Accuracy is one of the most used metrics to evaluate classification tasks in machine learning. It is the ratio of the number of correct predictions to the total number of examples. It is simple to understand and compute, which makes it an easy evaluation metric to optimize but it has its shortcomings. Many other metrics such as precision, recall, F1-score etc have majorly been used to sidestep its limitations, but I will like to argue for the Unweighted Average Recall as a good or even better metric to optimize when the sample class ratio is imbalanced, and it is closely related to the accuracy.

Here’s what we will cover:

  1. Introduction
  2. Decomposing the accuracy score
  3. Balanced Classification Accuracy or Unweighted Average Recall
  4. How this is computed
  5. Conclusion

Introduction

Given a set of samples $x_i$ with corresponding labels $y_i$. Let us assume we have a binary classification task with only two labels ${y_1, y_2}$.

We can train a classifier using binary cross-entropy loss, hinge loss (or whatever loss is fit) to get the best model for our task. Then, we evaluate this model on unseen data to determine how well it generalizes. This is commonly done by calculating a score like accuracy.

Decomposing the accuracy score

Accuracy can be computed from the confusion matrix, which gives a breakdown of prediction scores such as true positive $(tp)$, true negative $(tn)$, false positive $(fp)$ and false negative $(fn)$. The goal of this article is not to explain these terms, since there are other great articles online on the subject of confusion matrix.

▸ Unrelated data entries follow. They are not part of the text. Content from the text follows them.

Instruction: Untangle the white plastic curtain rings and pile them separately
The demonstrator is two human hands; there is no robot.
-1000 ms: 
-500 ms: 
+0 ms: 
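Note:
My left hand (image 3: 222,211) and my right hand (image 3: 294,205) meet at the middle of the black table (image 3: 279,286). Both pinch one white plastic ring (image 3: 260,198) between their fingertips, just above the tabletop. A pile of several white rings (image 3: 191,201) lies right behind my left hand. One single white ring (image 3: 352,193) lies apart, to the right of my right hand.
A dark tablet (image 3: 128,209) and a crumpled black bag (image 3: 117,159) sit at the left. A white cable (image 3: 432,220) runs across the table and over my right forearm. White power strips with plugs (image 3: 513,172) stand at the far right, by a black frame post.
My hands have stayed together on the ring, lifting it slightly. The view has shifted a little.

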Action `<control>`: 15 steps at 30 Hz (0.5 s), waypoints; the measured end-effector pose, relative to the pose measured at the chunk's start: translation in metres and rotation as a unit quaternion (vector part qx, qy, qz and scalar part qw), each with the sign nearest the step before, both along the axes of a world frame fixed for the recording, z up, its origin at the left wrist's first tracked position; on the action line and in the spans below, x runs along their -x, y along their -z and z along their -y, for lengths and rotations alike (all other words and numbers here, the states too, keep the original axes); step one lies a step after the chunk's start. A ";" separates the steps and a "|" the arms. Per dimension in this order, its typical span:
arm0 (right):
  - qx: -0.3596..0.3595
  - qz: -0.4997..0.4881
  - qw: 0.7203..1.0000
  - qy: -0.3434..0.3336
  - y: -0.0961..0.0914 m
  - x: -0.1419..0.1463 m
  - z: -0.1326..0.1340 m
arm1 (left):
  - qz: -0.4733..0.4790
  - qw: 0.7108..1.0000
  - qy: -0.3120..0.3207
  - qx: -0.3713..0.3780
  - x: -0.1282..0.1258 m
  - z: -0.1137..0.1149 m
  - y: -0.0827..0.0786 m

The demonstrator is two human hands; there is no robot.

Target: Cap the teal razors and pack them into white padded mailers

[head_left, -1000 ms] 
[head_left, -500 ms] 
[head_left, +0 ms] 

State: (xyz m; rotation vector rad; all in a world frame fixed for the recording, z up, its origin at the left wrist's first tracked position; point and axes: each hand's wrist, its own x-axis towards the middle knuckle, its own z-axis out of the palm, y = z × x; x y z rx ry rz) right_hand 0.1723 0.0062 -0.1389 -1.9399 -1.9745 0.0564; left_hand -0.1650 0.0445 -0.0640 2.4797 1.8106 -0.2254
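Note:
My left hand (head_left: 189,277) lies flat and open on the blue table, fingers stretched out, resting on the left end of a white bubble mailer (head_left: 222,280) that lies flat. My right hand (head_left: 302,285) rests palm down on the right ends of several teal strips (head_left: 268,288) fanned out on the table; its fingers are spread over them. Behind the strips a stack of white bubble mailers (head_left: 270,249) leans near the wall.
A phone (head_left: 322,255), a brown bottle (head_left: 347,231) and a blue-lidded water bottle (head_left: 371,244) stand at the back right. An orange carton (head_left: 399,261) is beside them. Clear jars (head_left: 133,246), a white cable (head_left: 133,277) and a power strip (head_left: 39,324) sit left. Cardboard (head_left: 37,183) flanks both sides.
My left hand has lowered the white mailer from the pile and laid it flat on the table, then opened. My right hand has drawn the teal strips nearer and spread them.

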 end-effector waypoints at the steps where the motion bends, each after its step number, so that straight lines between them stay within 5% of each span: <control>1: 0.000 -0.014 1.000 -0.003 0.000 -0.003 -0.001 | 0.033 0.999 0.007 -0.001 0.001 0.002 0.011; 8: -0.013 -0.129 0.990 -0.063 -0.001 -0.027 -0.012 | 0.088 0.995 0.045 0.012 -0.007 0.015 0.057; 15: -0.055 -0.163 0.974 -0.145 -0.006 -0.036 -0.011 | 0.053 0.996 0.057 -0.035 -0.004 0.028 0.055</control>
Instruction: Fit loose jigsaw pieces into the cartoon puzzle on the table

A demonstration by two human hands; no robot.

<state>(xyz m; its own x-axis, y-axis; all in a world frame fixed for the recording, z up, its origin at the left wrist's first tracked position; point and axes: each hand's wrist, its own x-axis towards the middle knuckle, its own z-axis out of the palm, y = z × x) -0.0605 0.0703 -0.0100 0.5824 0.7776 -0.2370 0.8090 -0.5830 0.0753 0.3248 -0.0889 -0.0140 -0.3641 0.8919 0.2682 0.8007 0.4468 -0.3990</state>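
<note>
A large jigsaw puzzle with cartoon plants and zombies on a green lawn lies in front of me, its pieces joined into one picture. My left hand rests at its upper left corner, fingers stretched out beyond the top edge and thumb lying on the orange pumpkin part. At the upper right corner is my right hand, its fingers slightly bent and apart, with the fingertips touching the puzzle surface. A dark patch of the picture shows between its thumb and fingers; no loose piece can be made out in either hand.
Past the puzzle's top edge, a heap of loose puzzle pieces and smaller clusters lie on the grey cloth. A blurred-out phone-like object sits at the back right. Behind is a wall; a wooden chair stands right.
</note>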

\begin{equation} accuracy = \dfrac{total~correct~predictions}{total~number~of~predictions} \end{equation}

This can be shown to correspond the following from the confusion matrix; \begin{equation} accuracy = \dfrac{tp + tn}{tp + tn + fp + fn} \end{equation} \begin{equation} accuracy = \dfrac{tp + tn}{p + n} \end{equation} where $p$ is the total no. of positives and $n$ is the total no. of negatives.

The class label we use as positive or negative is arbitrary here. We can further decompose the equation above into two parts; \begin{equation} accuracy = \dfrac{tp}{p + n} + \dfrac{tn}{p + n} \end{equation}

Multiplying the first part by $p$ and second part by $n$ clearly becomes; \begin{equation} accuracy = \dfrac{tp}{p}.\dfrac{p}{p + n} + \dfrac{tn}{n}.\dfrac{n}{p + n} \end{equation}

Let’s take the individual elements of the last equation to motivate the UAR.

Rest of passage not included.